**GLITCH 1** This was the extraordinary failure of the leading mathematicians of the mid 19^{th} century to recognise that what they took to be ‘Set Theory’ was really ‘Applied Set Theory’. [For details see Instalment 4 of this blog.] It was compounded by the extraordinary failure of late 19^{th} century giants like Dedekind, Frege, Cantor, Peano, Whitehead, Russell… to recognise their predecessors’ mistake. It was compounded still further by the project these leading figures backed and promoted, namely, the attempt to reduce the total body of mathematics to what they called ‘set theory’ but which was really Applied Set Theory.

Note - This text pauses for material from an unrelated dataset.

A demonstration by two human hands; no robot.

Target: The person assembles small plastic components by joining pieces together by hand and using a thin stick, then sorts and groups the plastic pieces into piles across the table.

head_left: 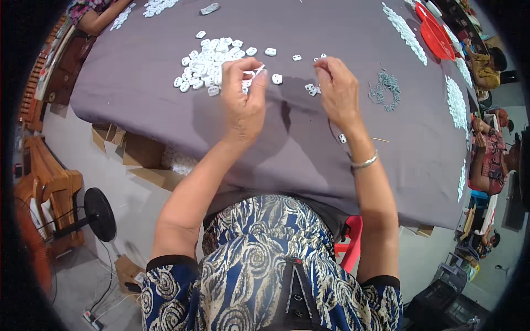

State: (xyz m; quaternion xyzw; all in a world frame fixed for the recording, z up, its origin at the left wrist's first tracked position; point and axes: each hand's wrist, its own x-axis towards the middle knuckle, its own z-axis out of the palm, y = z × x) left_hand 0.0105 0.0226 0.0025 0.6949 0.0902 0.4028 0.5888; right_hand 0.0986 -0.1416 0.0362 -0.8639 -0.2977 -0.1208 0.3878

**GLITCH 2** This was Cantor’s misinterpretation of the Diagonal Argument. He argued correctly that the real numbers could not be counted, but this was not because the ‘set of real numbers’ was larger than the set of rational numbers. It could never be ‘larger than the set of rational numbers’ because the entire universe of humanly-operable mathematics is bounded by the need for proper definition, and the total field of all possible definitions of mathematical objects is countable. Another way to describe the mistake is that there is no such thing as ‘the set of real numbers’ because the totality of real numbers is incompletable: it never *settles*.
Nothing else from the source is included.